Gun violence also has taken a personal toll on United Methodists. The bishops spent part of their August meeting mourning the death of the Rev. Autura Eason-Williams, a district superintendent and former episcopal candidate fatally shot in an apparent carjacking in Memphis, Tennessee.
Immediately after the deaths of 19 children and two teachers in Uvalde, Council of Bishops President Thomas J. Bickerton called on United Methodists to “go on the offense” to stop mass shootings.
Those words echoed throughout the U.S. annual conference season this spring and summer. More than a dozen of the denomination’s regional bodies took a public stand to address gun violence when they met this year.
A number of the conference resolutions and the bishops’ letter advocated for the same measures recommended in “Our Call to End Gun Violence,” which the denomination’s General Conference adopted in 2016.
The General Conference resolution quotes God’s dream for peace in Micah 4 that “they shall beat their swords into plowshares, and their spears into pruning hooks… .”
The resolution calls for, among other steps, “banning large-capacity ammunition magazines and weapons designed to fire multiple rounds each time the trigger is pulled.”
The bishops’ letter also calls for an assault weapons ban. The U.S. previously banned assault weapons from 1994 to 2004, and the number of mass shootings fell during that time. Since the ban expired, the U.S. has seen a steep rise in mass shooting deaths.
The U.S. House of Representatives in July passed a bill to reinstate the assault weaponss ban. The bill is now before the U.S. Senate, where many longtime political observers expect the proposal will not be able to achieve the 60 votes required to overcome a filibuster and move forward.
But some are not so sure the bill is doomed. The public pressure from United Methodists and others has already led to some gun reforms. In late June, the U.S. Congress passed and President Biden signed into law the Bipartisan Safer Communities Act — the most significant federal gun-safety legislation in decades.
The new law, a compromise, includes money for school safety, mental health and incentives for states to provide a more comprehensive background check of 18- to 21-year-olds who want to buy guns.

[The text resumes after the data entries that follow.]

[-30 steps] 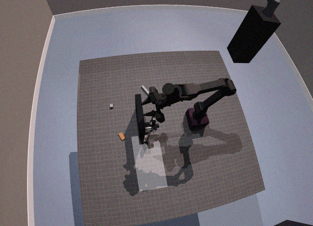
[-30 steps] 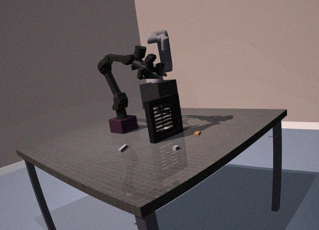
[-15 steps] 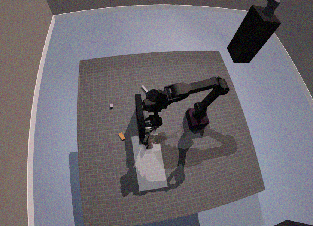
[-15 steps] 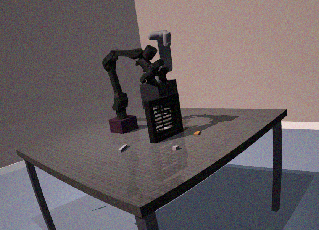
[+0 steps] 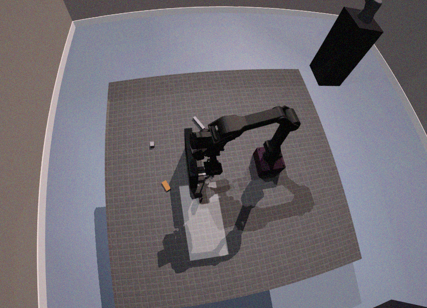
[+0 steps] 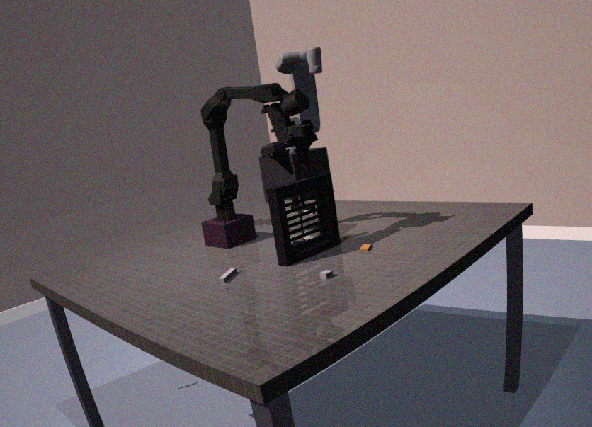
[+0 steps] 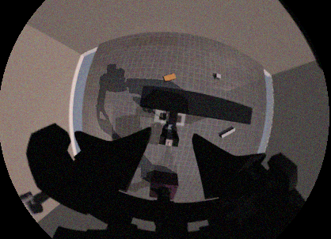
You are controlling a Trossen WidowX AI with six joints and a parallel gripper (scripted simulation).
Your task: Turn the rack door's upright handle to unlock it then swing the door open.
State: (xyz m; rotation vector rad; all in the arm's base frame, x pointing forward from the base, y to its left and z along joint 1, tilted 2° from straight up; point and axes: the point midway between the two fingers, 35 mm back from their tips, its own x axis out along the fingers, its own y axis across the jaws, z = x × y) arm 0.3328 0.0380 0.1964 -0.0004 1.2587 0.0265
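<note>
Rack door handle: black upright handle (image 7: 169, 129) on the arm's side of the black rectangular rack frame (image 5: 188, 156) (image 6: 279, 226) (image 7: 222, 108); wrist view puts it beyond the fingertips, in line with the gap; top view, hidden by the gripper
Handle axis: upright by the task; wrist view looks down on it, so approach judged to be from above
Gripper: black parallel-jaw gripper (image 5: 207, 154) (image 6: 297, 166) (image 7: 172, 134), pointing down, fingers partly spread, holding nothing
Coming move: probably lower with one finger each side, then squeeze; height left to go cannot be read
Door: looks shut; turn and swing judged still to do
Loose pieces: orange block (image 5: 166, 185) (image 6: 366, 247) (image 7: 169, 77) and white cube (image 5: 151, 144) (image 6: 326, 274) (image 7: 217, 76) beyond the frame; white bar (image 5: 198, 122) (image 6: 228, 275) (image 7: 227, 132) near its end
Room: swing side faces the arm, judged; forearm may need to back off
</note>
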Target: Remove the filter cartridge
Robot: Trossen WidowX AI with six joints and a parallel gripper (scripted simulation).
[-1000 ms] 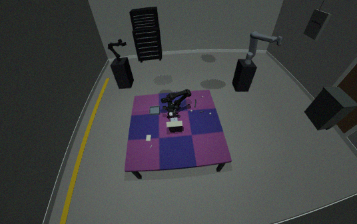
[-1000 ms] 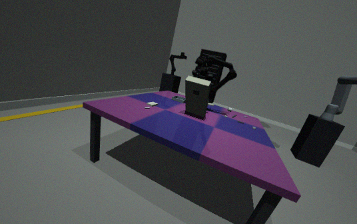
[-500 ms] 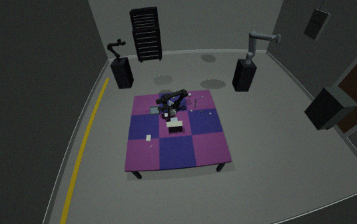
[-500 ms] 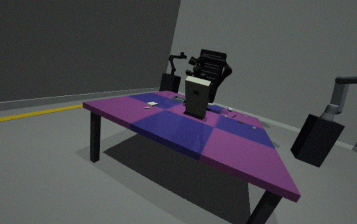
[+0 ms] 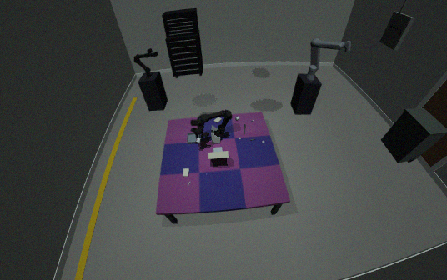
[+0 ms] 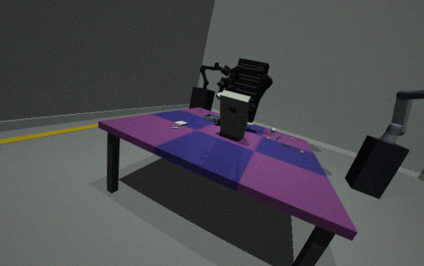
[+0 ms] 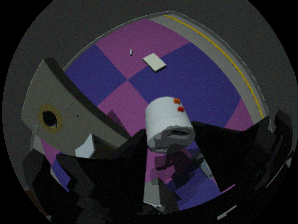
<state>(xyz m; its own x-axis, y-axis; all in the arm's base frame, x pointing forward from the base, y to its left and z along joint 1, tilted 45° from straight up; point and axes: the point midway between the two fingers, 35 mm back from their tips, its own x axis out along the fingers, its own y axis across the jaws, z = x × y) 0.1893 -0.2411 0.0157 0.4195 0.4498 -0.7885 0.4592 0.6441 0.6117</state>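
Table [image 5: 258,187] with a purple-and-blue chequered top fills the middle of the room and carries everything of note. Near its centre stands the upright beige service panel [image 6: 234,115]; in the wrist view its face [image 7: 47,96] shows a dark round opening with a brass-coloured rim [image 7: 49,119], with no cartridge in it. The black arm [image 5: 213,118] bends over the far half of the table behind the panel. Its gripper [image 7: 172,156] is clenched on the filter cartridge [image 7: 166,119], a pale cylinder with two small red marks on its end, held clear of the panel above the chequered top. A small white card [image 7: 153,62] lies further off. No writing or brand is readable anywhere.
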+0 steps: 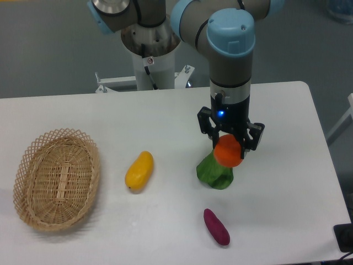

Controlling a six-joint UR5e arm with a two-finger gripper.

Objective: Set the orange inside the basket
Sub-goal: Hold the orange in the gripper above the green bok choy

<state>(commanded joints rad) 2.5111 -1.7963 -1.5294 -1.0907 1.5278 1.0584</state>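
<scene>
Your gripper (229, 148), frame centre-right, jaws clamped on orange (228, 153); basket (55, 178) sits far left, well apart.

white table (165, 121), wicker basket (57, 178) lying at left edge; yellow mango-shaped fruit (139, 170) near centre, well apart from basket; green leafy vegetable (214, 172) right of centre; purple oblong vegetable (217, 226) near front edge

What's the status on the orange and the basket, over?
Gripper shut on orange, above green vegetable. Basket empty, far side of table. Mango lies between; clear if carried high.
</scene>
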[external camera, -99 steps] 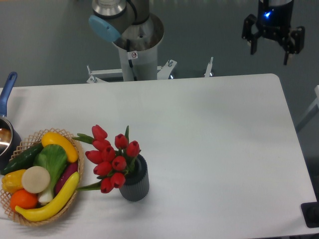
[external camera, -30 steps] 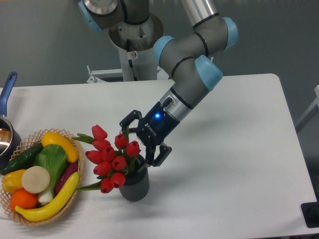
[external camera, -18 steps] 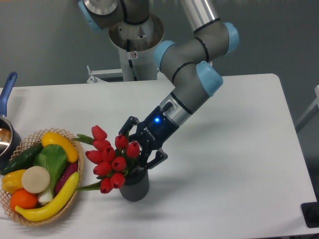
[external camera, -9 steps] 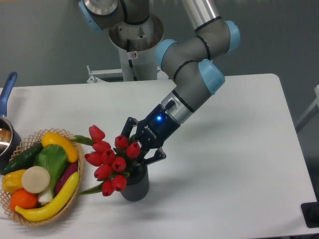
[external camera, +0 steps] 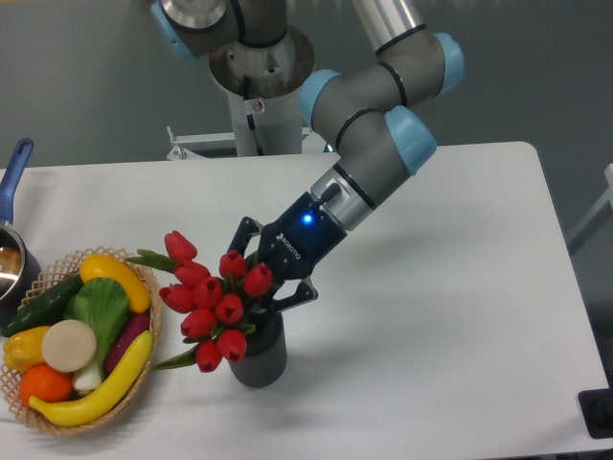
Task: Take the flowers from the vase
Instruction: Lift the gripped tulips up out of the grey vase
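Observation:
The flowers (external camera: pixel 213 302), a bunch of red tulip buds with green stems and leaves, stand in the vase (external camera: pixel 259 356), a small dark grey ribbed pot near the table's front. My gripper (external camera: pixel 270 280) reaches in from the upper right and is shut on the flowers just behind the buds. The stems between the buds and the vase mouth are mostly hidden by the fingers. The bunch leans left, over the basket's rim.
A wicker basket (external camera: pixel 134 388) with banana, cucumber, orange and other produce sits at the left, close to the vase. A pot with a blue handle (external camera: pixel 14 177) is at the left edge. The arm's base column (external camera: pixel 259 105) stands behind the table.
The gripper came down from the upper right, closed on the flowers, and has since lifted slightly; the bunch has risen and shifted a little up and left.

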`<act>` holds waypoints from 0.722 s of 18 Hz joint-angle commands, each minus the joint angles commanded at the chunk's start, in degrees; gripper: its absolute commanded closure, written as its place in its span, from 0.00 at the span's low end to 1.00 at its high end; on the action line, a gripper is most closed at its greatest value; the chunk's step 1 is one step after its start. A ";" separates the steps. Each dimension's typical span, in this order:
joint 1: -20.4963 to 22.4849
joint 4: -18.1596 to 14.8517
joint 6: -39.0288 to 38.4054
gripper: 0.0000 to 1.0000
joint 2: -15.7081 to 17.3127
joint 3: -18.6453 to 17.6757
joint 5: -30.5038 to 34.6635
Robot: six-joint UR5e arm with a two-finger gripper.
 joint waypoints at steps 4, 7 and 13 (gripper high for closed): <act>0.53 0.00 -2.73 0.56 1.67 1.23 -0.17; 0.88 0.00 -5.28 0.56 2.81 2.20 -0.18; 1.14 0.00 -8.00 0.56 4.75 3.08 -1.40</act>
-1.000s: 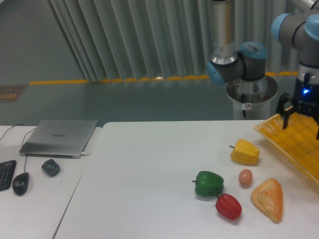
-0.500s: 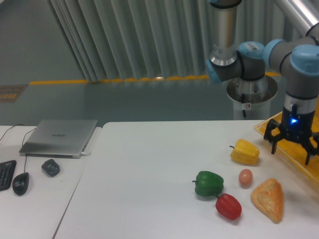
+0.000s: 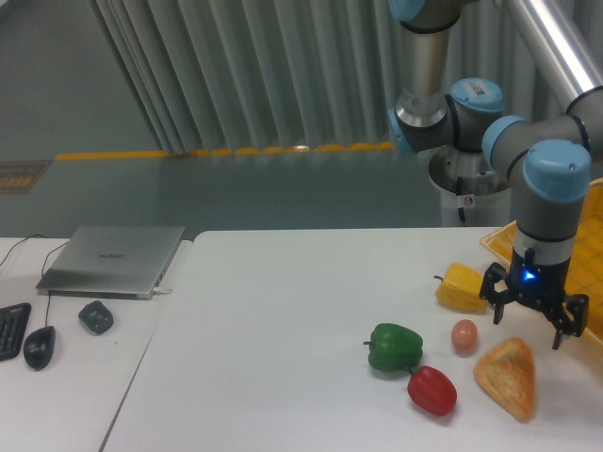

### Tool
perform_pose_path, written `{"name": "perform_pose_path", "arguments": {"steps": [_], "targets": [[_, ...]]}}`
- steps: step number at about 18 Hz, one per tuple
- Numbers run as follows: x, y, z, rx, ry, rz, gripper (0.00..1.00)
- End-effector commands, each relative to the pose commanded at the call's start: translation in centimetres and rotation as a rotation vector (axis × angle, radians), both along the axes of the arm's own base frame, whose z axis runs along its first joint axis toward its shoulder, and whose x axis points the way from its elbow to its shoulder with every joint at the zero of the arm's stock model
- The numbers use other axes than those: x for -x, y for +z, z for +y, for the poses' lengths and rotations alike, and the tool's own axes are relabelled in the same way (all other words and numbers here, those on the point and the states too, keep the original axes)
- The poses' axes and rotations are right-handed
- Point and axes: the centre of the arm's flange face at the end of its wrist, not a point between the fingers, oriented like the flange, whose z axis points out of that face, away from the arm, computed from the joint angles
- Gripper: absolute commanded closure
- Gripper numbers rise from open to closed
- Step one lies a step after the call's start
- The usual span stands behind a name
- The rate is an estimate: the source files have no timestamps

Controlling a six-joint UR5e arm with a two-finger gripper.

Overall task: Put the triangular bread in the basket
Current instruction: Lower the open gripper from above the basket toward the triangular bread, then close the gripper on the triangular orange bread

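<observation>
Two neighbours crowded the golden-tan triangular bread on the white worktop: a small tan egg at its ten o'clock and a red pepper at nine. The hand hovered above, fingers spread and empty; a skewed descent might have nudged the egg away, short of the yellow woven basket at one o'clock

The arm reaches in from the upper right, its silver tube running diagonally down to a blue-capped elbow joint, with a second blue-capped joint sitting just behind it. From there the wrist drops straight down — vertical, tool pointing at the tabletop. A small blue light glows on the wrist body. The gripper hangs with its dark fingers spread wide apart — jaws parted, nothing between them.
</observation>
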Motion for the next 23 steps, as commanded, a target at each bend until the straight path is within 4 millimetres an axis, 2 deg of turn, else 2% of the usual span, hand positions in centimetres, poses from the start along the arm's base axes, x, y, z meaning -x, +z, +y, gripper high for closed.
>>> {"name": "perform_pose_path", "arguments": {"steps": [12, 20, 21, 23], "targets": [[0.7, -3.6, 1.1, 0.036, -0.011, -0.035, 0.00], [1.3, -4.4, 1.6, 0.042, -0.006, -0.039, 0.00], [1.3, -4.3, 1.7, 0.040, -0.006, -0.037, 0.05], [1.3, -4.6, 1.9, 0.042, -0.007, -0.039, 0.07]]}}
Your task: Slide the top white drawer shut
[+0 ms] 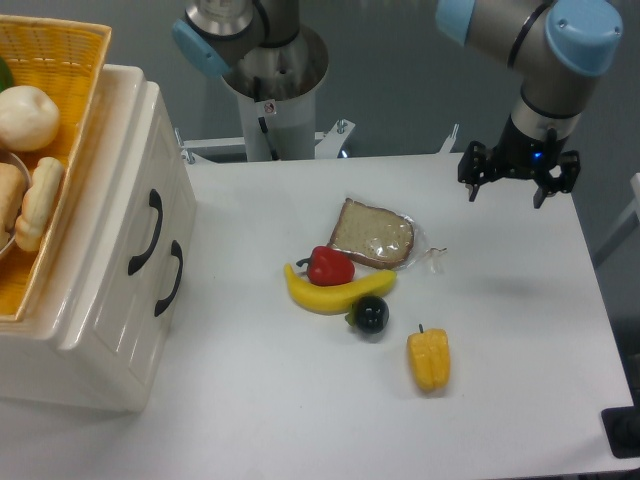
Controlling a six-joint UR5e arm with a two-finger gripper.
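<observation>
**At the counter's left edge: cabinet and top drawer, gripper far right**

At far left, a yellow wicker basket (pixel 60 70) sits on the glossy cream-white cabinet (pixel 100 340), holding pale bread rolls (pixel 30 205) and a round white item (pixel 27 117).

The top white drawer (pixel 135 190), with panelled front and curved black handle (pixel 146 232), is the upper of two. The lower drawer front (pixel 150 320) carries a matching black handle (pixel 170 278). How far the top drawer stands out: cannot tell from this angle.

Mid-counter (pixel 250 420): a red pepper (pixel 329 266) touching a yellow banana (pixel 335 292); a wrapped bread slice (pixel 372 234) just behind; a small dark round fruit (pixel 369 314) beside the banana; a yellow bell pepper (pixel 428 360) nearby, apart.

Far right, the black two-finger gripper (pixel 517 185) hangs above the counter's back corner, fingers spread, pinching nothing, well apart from the cabinet.
</observation>
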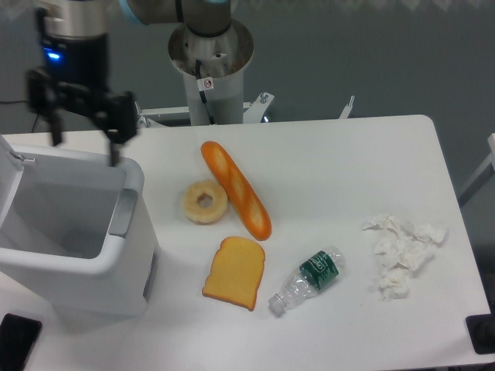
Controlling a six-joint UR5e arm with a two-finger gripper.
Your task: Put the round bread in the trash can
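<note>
The trash can (85, 282) is a large white boxy bin at the left of the table, open at the top, with a grey panel (124, 212) on its right rim. My gripper (85, 147) hangs over the bin's far rim with its two black fingers (114, 139) spread wide apart, open and holding nothing. The round bread does not show anywhere: no golden-tan bun is on the table, and none shows in the part of the bin's inside that I can see.
A pale ring-shaped bread (205, 202), a long baguette (236, 190) and a square toast slice (234, 272) lie at the table's middle. A crushed plastic bottle (308, 279) lies in front; crumpled white tissue (402, 251) lies at the right. A black object (15, 340) is at the front-left corner.
</note>
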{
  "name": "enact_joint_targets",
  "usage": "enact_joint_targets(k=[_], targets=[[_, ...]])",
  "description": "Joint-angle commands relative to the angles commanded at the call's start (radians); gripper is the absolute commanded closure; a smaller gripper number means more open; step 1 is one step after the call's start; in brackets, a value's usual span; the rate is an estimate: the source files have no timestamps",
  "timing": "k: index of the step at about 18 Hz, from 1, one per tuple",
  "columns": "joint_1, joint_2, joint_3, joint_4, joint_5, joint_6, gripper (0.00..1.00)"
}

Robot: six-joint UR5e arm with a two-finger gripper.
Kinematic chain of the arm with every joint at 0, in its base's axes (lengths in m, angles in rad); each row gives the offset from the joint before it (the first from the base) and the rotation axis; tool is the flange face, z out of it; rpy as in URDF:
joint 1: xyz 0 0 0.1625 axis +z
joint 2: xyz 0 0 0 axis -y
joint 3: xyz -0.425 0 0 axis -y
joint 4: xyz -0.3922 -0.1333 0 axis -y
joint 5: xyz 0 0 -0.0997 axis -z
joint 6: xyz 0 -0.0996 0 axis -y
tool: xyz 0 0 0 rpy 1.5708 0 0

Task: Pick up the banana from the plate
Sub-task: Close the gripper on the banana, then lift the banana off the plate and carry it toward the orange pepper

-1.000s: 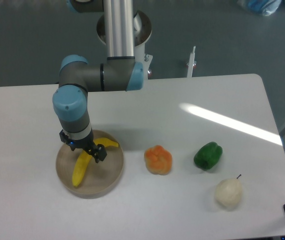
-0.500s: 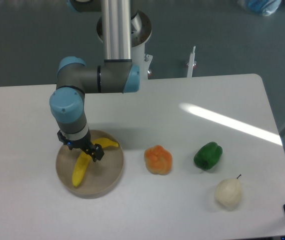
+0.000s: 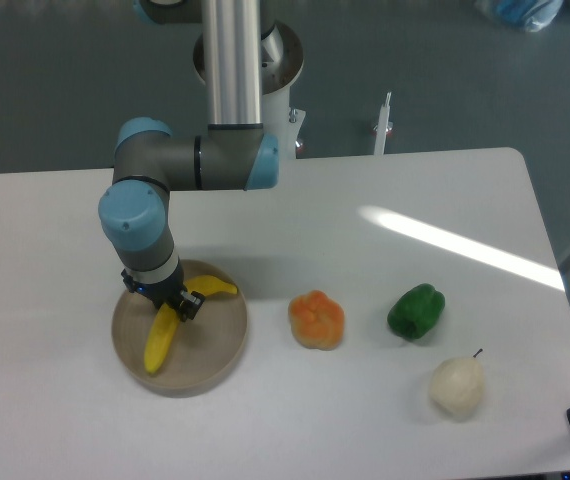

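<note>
Here, at the left of the white bench (image 3: 385, 200), the plate (image 3: 215, 345) is seen, with the banana (image 3: 162, 338) lying on it, curved from about seven o'clock up to about two o'clock on the disc. The gripper (image 3: 168, 304) is lowered over the bend of the banana, near the plate's twelve o'clock; the jaws are set around the fruit, but whether they are clamped on it cannot be told. To the right, at three o'clock from the plate, an orange-and-yellow fruit (image 3: 316, 319) is placed, then a green pepper (image 3: 416, 311), and, at about five o'clock from the pepper, a pale pear (image 3: 457, 386).
</note>
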Motion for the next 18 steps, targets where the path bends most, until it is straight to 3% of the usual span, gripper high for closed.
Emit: enact_joint_targets(k=[3, 7, 13, 15, 18], targets=[[0.000, 0.002, 0.000, 0.000, 0.000, 0.000, 0.66], [0.003, 0.009, 0.008, -0.003, 0.002, 0.000, 0.68], [0.057, 0.090, 0.032, -0.028, 0.011, 0.076, 0.71], [0.110, 0.124, 0.043, -0.055, 0.017, 0.159, 0.71], [0.221, 0.179, 0.067, -0.170, 0.023, 0.273, 0.71]])
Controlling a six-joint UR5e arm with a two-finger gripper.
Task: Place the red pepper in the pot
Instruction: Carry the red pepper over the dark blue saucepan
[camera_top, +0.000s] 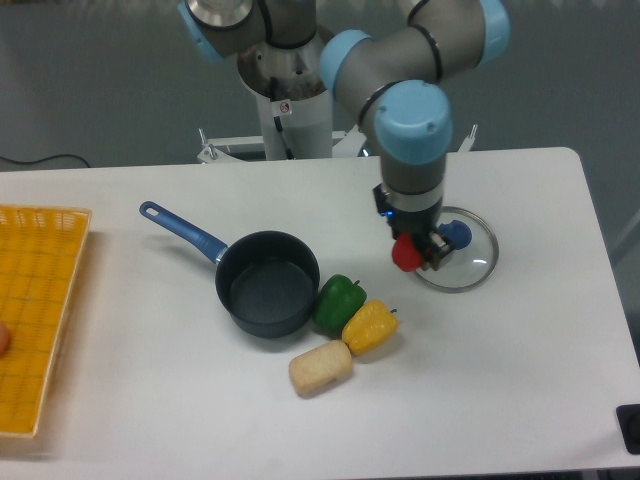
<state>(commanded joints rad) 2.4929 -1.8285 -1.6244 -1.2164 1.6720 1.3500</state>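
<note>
My gripper (408, 252) points straight down and is shut on the red pepper (405, 256), held in the air above the table just left of the glass lid. The pot (267, 283), a dark round saucepan with a long blue handle (182, 231), stands empty to the lower left of the gripper, roughly a pot's width and a half away. The fingers are mostly hidden behind the pepper.
A round glass lid with a blue knob (457, 250) lies right of the gripper. A green pepper (339, 303), a yellow pepper (370, 326) and a beige corn-like piece (320, 368) sit against the pot's right side. A yellow basket (35, 310) is at the left edge.
</note>
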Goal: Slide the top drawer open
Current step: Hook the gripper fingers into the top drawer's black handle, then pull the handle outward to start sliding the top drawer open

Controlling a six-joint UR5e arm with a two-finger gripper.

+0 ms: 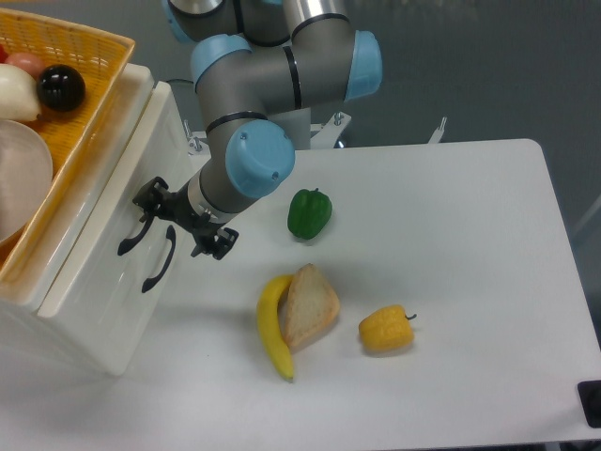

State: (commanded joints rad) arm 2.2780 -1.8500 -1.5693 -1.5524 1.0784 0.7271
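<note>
The white cabinet stands at the left. The top drawer (99,211) is the upper front panel, and its curved black handle (134,233) sits just left of the lower drawer's handle (160,259). Both drawer fronts look about level with each other. My gripper (178,223) is right at the handles, pointing at the cabinet front. Its black fingers are spread apart, one (150,196) by the upper end of the top handle and the other (216,242) to the right of the lower handle. I cannot see either finger closed on a handle.
A yellow basket (89,47) with a black ball, a bowl and other items sits on the cabinet. A green pepper (309,213), a banana (273,329), a bread slice (309,305) and a yellow pepper (386,329) lie on the white table (470,235).
</note>
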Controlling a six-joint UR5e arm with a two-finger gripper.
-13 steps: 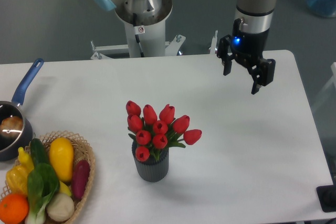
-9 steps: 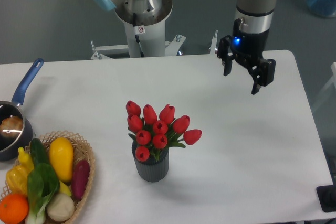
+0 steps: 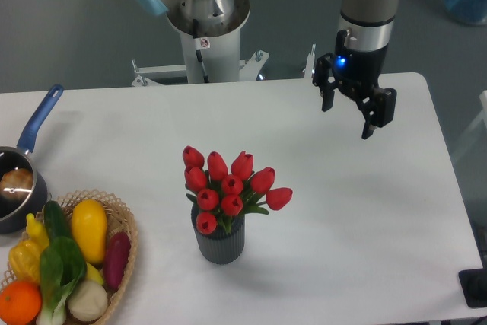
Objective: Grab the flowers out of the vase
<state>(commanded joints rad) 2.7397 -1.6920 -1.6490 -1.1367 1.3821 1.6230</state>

“We are seeing more and more grassroots activists demanding action from their elected leaders on gun violence prevention,” said the Rev. Susan Henry-Crowe, the top executive of the United Methodist Board of Church and Society — the agency that works to promote United Methodist social teachings. Henry-Crowe worked with the bishops in developing their statement.
“The mobilization of regular people across the country was the deciding factor in getting the Safer Communities Act signed into law earlier this summer,” she told UM News. “Our youth and young adults are particularly passionate about this issue and are demanding that their communities rally around them in taking a stand against a culture of violence.”
Trimble said that by making a stand, the bishops are being faithful to The United Methodist Church’s commitments and obedient to their own prophetic and teaching roles as episcopal leaders. The bishops are hoping their words will influence at least some U.S. senators, six of whom are United Methodist.
Trimble put it this way: “If there are evidence-based solutions that can lessen the number of deaths due to firearms, why would we not pursue them?”